InstructorProf. Erica Fraser

Political ideologies tend to dominate histories of the 20th century, especially fascism, communism, liberalism, imperialism, nationalism, and capitalism, among others (depending on how one defines ideology). Across that spectrum, how a state’s political culture or society defines sport, fitness, movement, physical dis/ability, and health consistently reflects the broader ambitions of that state and society. While we might assume that only authoritarian regimes attempted to control sport and fitness this way (such as with the image above and made famous by the Big Brother-directed calisthenics in Orwell’s 1984), sport and politics do routinely mix, and are imbued with particular meanings, by states invested in a variety of ideologies.

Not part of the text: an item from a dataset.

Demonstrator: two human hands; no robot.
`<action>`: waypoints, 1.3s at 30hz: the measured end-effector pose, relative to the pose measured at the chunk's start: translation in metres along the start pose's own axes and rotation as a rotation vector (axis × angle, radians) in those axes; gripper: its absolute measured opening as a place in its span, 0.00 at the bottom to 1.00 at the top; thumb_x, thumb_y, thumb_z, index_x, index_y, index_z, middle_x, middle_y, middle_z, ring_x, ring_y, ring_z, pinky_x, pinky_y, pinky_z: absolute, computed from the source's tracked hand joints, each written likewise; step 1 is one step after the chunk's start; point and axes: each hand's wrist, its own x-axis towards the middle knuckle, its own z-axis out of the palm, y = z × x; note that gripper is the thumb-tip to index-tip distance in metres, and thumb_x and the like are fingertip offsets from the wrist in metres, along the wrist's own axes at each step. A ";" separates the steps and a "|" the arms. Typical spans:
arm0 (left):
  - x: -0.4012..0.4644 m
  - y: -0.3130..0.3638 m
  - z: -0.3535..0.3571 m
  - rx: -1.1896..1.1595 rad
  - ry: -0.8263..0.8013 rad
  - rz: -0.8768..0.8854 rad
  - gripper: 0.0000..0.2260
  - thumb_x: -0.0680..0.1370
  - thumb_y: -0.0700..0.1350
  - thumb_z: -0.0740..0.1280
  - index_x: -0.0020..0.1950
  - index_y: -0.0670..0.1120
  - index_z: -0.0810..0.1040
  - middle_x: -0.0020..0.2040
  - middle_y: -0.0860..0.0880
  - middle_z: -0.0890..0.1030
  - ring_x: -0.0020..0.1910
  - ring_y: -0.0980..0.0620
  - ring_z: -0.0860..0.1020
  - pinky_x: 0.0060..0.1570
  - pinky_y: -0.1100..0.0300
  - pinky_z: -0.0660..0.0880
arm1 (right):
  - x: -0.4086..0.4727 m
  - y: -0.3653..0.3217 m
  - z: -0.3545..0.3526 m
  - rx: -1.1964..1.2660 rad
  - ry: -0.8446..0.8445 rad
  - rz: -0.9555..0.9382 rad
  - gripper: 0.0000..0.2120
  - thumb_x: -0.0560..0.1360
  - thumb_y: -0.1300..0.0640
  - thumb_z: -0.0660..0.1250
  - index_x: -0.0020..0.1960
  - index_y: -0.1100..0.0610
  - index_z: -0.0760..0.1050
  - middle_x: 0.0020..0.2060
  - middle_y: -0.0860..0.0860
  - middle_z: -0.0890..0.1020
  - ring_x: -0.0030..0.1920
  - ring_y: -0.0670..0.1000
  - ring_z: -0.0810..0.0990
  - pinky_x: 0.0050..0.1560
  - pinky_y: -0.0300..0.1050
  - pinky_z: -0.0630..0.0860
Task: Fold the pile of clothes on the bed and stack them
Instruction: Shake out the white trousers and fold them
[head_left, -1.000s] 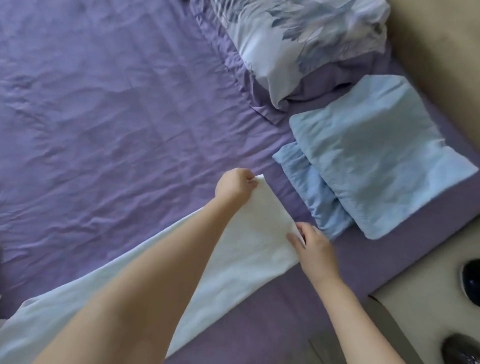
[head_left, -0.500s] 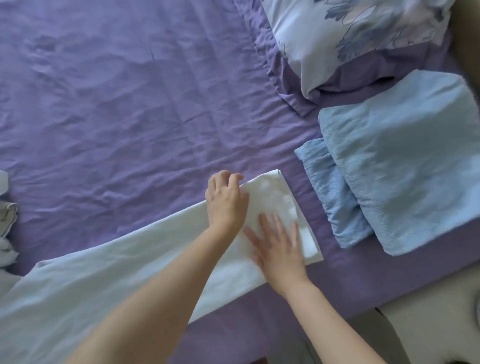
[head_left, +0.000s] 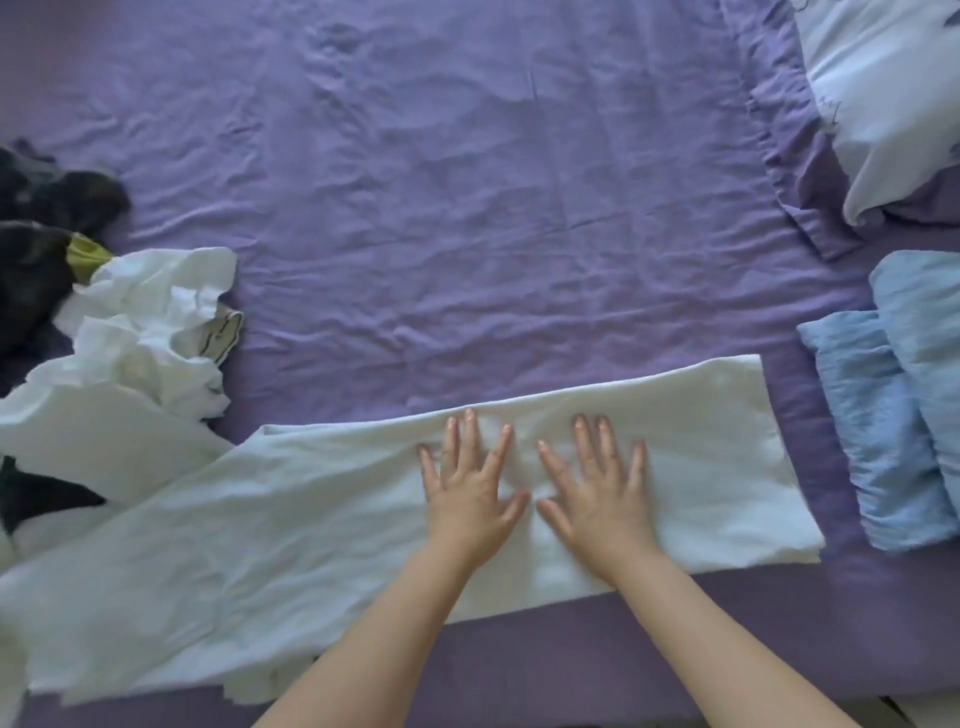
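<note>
A long white garment (head_left: 260, 545) lies folded lengthwise across the near side of the purple bed (head_left: 441, 208). My left hand (head_left: 470, 493) and my right hand (head_left: 595, 499) lie flat on it side by side, fingers spread and pressing the cloth down near its right half. A loose pile of white and dark clothes (head_left: 119, 332) sits at the left edge. Folded light blue clothes (head_left: 904, 415) are stacked at the right edge.
A pale patterned pillow (head_left: 883, 93) lies at the top right on a purple pillowcase. The bed's near edge runs along the bottom of the view, under my forearms.
Both hands went from gripping the garment's right end to lying flat on it, and slid left toward its middle. The view shifted left, bringing the loose pile into sight.
</note>
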 end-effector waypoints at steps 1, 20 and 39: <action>-0.001 -0.006 -0.003 0.002 -0.002 0.033 0.35 0.75 0.63 0.59 0.76 0.62 0.42 0.74 0.52 0.31 0.75 0.49 0.33 0.72 0.43 0.39 | 0.004 -0.014 0.000 -0.004 -0.006 -0.021 0.34 0.62 0.41 0.76 0.66 0.49 0.74 0.67 0.64 0.72 0.66 0.67 0.70 0.57 0.76 0.66; 0.013 -0.267 -0.123 0.208 -0.191 0.176 0.18 0.76 0.53 0.65 0.65 0.53 0.72 0.61 0.53 0.76 0.64 0.48 0.65 0.58 0.54 0.61 | 0.080 -0.234 -0.008 0.000 0.157 -0.295 0.27 0.63 0.57 0.79 0.61 0.58 0.78 0.60 0.58 0.79 0.61 0.61 0.77 0.56 0.68 0.72; 0.017 -0.306 -0.129 -0.317 -0.049 0.136 0.08 0.75 0.43 0.70 0.52 0.41 0.79 0.53 0.47 0.69 0.50 0.43 0.73 0.52 0.58 0.70 | 0.094 -0.229 0.000 0.079 0.320 -0.159 0.32 0.58 0.73 0.75 0.60 0.58 0.73 0.38 0.56 0.79 0.39 0.59 0.80 0.58 0.57 0.69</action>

We will consider several mini case studies from particular nations, states, and sports, such as the Olympics in the USSR, football in Germany, track and field in the United States, hockey in Canada, the Paralympics in Japan, lacrosse in Indigenous communities and more, but we will also take a broader intellectual and historiographical approach to the questions outlined above.

I am a historian of the Soviet Union, and we will focus mainly on the Soviet Union and Europe in this class, with some examples from North America and other parts of the world when possible. You are welcome to pursue research topics on ideologies or parts of the world we have not studied in class, so long as they complement our theoretical work and the course themes.

Class Format:

The course will consist of one 3-hour seminar per week, which will primarily involve student-led discussions of the assigned readings (normally 3-4 academic journal articles or book chapters, or one short book, per week). Attendance is mandatory for success in this class, and in-person attendance is strongly encouraged. Video conferencing may be available in certain circumstances; students who might require it should speak to me in advance. 


A major pedagogical goal of this class is to help you practice forming historical and historiographical arguments, and responding to those from others, in both oral and written form. To that end, your engagement in the seminar discussions will comprise at least one third of your overall mark. Written assignments will include reading responses, peer review, and a research project broken down into stages (proposal, outline, introduction, etc).


Readings will consist of book chapters and journal articles available electronically through the library catalogue or other resources available for free online. One or two short books might be required for purchase.